Denote $W_1+W_2$ to be the following set
$$W_1+W_2=\left\{u+v, u\in W_1, v\in W_2\right\}$$
Prove that this is a subspace.
I can prove that the set is non emprty (i.e that it houses the zero vector).
pf:  Since $W_1 , W_2$ are subspaces, then the zero vector is in both of them.
$$\mathbb{O}_V+\mathbb{O}_V=\mathbb{O}_V$$
but I can't wrap my head around the closure of addition and scalar multiplication.
 A: Hint: Use closure of $W_1$ and $W_2$.  For instance, if we have two vectors $\vec{v}_1+\vec{v}_2,\vec{u}_1+\vec{u}_2\in W_1+W_2$ (where $\vec{v}_1,\vec{u}_1\in W_1$ and $\vec{v}_2,\vec{u}_2\in W_2$), then we know that $\vec{v}_1+\vec{u}_1\in W_1$ and $\vec{v}_2+\vec{u}_2\in W_2$, by closure of $W_1$ and $W_2$ under addition.  Therefore...
A: If $w_1,w_2 \in W_1+W_2$, then $w_k=u_k+v_k$ for some $u_k \in W_1$ and $v_k \in W_2$. Since $u_1+u_2 \in W_1$ and $v_1+v_2 \in W_2$, we have $w_1+w_2=(u_1+u_2) + (v_1+v_2) \in W_1+W_2$.
Similarly, if $w \in W_1+W_2$, then $w=u+v$ for some $u \in W_1$ and $v \in W_2$, since $\lambda u \in W_1$ and $\lambda v \in W_2$,  we see that $\lambda w = (\lambda u) + (\lambda v) \in W_1+W_2$.
Alternatively, note that the range space of a linear operator is a linear space
and $W_1 \times W_2$ is a vector space with componentwise addition and multiplication.
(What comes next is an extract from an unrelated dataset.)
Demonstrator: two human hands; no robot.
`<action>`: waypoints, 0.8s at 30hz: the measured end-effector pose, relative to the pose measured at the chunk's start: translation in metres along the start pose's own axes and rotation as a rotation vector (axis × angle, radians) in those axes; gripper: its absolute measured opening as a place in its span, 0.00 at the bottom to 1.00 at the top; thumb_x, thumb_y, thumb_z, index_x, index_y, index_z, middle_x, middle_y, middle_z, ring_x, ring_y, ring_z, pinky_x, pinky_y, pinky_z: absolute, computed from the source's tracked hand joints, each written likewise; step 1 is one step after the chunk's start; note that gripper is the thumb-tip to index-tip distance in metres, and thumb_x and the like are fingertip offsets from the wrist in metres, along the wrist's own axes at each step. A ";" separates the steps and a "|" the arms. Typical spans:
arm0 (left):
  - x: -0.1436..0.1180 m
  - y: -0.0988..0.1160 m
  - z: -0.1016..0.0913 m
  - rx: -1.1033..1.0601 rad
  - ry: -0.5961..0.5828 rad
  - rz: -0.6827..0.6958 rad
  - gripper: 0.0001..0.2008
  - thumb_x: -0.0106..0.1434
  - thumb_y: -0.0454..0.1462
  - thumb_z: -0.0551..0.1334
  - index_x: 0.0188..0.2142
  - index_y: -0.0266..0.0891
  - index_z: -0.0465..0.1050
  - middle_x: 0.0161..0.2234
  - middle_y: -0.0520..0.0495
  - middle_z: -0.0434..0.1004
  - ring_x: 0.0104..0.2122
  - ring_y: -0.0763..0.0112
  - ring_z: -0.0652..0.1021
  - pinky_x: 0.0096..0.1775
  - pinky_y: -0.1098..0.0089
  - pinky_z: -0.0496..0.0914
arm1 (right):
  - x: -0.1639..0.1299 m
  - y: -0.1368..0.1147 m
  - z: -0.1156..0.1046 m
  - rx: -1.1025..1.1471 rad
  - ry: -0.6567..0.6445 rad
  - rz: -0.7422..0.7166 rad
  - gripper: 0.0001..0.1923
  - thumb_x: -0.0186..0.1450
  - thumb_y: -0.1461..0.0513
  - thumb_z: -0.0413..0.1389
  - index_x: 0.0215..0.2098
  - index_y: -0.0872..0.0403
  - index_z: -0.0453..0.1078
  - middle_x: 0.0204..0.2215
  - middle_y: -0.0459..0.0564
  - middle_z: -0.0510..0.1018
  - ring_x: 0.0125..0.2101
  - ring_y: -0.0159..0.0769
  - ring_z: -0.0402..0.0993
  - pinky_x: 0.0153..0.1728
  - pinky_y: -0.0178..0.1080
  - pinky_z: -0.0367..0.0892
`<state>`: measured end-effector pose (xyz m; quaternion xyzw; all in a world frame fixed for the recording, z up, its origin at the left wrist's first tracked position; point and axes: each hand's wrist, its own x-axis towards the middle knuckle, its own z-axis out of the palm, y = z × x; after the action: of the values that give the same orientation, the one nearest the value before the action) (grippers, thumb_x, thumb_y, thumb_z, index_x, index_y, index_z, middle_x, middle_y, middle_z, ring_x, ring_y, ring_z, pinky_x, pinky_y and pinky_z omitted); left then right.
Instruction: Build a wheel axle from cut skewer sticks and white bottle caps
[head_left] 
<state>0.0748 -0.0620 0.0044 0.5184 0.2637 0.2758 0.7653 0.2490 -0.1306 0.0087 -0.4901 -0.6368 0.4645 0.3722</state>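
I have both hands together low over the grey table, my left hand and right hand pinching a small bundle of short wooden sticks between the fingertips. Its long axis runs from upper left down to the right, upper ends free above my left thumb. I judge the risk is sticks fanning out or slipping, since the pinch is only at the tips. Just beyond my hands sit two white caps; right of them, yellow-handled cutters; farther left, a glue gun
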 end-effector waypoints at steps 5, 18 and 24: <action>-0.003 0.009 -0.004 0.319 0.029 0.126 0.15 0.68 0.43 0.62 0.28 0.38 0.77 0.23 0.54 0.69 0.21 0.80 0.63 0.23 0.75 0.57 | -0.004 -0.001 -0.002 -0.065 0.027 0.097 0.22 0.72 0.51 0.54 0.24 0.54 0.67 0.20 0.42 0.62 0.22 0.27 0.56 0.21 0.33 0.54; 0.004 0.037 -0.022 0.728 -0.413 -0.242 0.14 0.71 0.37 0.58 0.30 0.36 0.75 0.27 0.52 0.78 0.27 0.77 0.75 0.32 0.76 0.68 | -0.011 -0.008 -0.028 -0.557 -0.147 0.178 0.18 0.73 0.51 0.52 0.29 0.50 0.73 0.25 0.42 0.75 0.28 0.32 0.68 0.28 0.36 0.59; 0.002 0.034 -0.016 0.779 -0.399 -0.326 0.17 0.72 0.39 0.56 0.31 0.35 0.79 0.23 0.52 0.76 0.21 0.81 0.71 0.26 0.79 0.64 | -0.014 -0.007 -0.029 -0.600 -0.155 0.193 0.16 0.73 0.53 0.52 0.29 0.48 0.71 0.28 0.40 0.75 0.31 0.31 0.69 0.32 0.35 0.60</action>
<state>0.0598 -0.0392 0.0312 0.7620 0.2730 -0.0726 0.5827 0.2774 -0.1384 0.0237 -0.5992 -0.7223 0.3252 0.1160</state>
If $L:W_1 \times W_2 \to V$ is the linear operator given by $L((w_1,w_2)) = w_1+w_2$, we see that $W_1+W_2 = L(W_1 \times W_2 )$, hence it is a linear space.
A: Denote $ W = W_1 + W_2 $ and let $v \in W_1$, $w \in W_2$, $W \ni x = v + w $. We need to check that $cx \in W$. But observe $cx = c v + c w$. Since $W_i$ are vector spaces $cv$ and $cw$ are in them. Do something similar for addition (regroup terms, use closure under addition in the subspaces.